You have no clue what you're talking about.
AlGor1979 - 3 months ago
Sorry to inform you, but you are wrong. “Management being irresponsible”? How do you know? Management can do everything the SEC demands and still be hacked. Because the current multi-billion dollar anti-ransomware industry does not give real protection to people. Actually, they do want more attacks because it helps them to take more money from companies for their useless recommendations. They do not like and they do not mention the Recordable Drives because it is the end of their business.
Recordable Drive technology has been available for many years. It creates complete, 100%, hardware based protection against ransomware and many other cyber-attacks. Once a file is recorded, it cannot be modified in any way, it cannot be encrypted by ransomware, it cannot be infected by a virus.
Does the SEC or any other government agency promote this technology?

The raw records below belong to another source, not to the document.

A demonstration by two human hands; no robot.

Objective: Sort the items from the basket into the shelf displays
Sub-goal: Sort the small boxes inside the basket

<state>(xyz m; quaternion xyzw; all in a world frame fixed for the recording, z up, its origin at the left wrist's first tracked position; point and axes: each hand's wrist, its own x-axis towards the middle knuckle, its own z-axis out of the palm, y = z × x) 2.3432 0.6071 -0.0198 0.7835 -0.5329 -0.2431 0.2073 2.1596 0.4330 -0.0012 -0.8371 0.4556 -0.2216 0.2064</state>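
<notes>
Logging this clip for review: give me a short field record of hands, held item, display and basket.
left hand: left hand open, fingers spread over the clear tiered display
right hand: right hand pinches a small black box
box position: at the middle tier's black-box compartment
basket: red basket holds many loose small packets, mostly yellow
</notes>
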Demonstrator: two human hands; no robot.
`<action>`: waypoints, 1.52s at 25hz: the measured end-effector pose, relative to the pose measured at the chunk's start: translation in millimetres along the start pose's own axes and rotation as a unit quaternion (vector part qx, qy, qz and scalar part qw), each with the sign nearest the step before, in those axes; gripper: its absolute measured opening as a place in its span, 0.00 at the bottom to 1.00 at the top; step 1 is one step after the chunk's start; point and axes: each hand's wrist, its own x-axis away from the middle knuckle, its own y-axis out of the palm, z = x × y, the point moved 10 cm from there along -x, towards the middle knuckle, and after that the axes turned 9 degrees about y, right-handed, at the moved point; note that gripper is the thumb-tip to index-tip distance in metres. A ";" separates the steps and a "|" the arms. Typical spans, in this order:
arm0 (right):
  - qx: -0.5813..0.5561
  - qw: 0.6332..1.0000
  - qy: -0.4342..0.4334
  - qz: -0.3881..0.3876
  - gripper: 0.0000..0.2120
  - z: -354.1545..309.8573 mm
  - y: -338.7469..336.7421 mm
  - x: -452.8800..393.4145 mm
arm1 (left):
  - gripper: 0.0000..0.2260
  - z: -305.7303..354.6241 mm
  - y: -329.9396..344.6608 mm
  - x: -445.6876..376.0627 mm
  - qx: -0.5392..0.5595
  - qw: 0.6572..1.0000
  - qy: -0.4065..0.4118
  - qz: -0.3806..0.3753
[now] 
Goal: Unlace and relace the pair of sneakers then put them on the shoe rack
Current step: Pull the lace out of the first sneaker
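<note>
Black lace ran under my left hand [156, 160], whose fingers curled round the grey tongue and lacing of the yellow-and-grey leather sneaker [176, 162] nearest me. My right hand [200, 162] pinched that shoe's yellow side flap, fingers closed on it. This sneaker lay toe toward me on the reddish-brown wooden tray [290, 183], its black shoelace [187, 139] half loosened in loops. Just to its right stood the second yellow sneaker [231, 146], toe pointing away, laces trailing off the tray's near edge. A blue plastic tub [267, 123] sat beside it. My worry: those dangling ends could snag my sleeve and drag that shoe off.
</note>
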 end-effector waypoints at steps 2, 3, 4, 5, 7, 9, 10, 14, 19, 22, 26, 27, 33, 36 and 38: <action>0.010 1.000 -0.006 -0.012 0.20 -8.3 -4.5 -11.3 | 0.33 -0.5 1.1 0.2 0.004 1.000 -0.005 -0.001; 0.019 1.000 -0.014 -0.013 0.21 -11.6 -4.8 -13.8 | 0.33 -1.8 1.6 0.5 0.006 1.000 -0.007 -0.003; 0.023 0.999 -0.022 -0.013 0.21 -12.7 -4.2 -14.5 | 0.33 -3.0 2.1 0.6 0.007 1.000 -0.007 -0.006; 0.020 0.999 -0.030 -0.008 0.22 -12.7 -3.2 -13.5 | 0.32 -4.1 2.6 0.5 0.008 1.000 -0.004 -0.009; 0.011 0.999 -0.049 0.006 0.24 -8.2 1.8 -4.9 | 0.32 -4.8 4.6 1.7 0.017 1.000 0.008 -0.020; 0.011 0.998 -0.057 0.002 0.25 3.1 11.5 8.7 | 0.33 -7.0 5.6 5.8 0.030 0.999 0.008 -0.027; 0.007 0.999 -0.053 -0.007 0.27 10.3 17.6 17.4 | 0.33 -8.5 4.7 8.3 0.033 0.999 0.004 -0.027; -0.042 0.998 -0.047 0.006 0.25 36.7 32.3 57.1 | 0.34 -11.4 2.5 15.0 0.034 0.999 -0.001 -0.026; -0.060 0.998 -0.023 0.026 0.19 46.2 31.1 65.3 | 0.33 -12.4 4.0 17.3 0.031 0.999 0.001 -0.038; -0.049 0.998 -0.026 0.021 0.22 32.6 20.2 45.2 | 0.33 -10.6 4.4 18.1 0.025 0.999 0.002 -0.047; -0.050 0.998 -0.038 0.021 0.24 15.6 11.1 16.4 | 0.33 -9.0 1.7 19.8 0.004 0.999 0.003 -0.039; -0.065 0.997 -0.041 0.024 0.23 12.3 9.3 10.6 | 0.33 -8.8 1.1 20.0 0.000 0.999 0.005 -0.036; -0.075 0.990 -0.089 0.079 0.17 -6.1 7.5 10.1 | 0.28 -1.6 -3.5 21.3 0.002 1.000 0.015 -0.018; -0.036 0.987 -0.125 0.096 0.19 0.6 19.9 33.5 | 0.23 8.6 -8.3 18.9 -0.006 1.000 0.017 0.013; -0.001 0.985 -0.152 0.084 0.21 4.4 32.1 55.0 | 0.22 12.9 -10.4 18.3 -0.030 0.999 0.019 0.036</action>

No, they take the side of ransomware criminals and attack the victims together giving to the criminals even more power.
Fever905 - 3 months ago
Maybe they are shorting the stock. Doesn't this formula make sense? Hack a company, short the stock, force the SEC reporting, make money whether they pay or not.
AlGor1979 - 3 months ago
Exactly! It is one more tool in the ransomware arsenal. More pressure on the victim.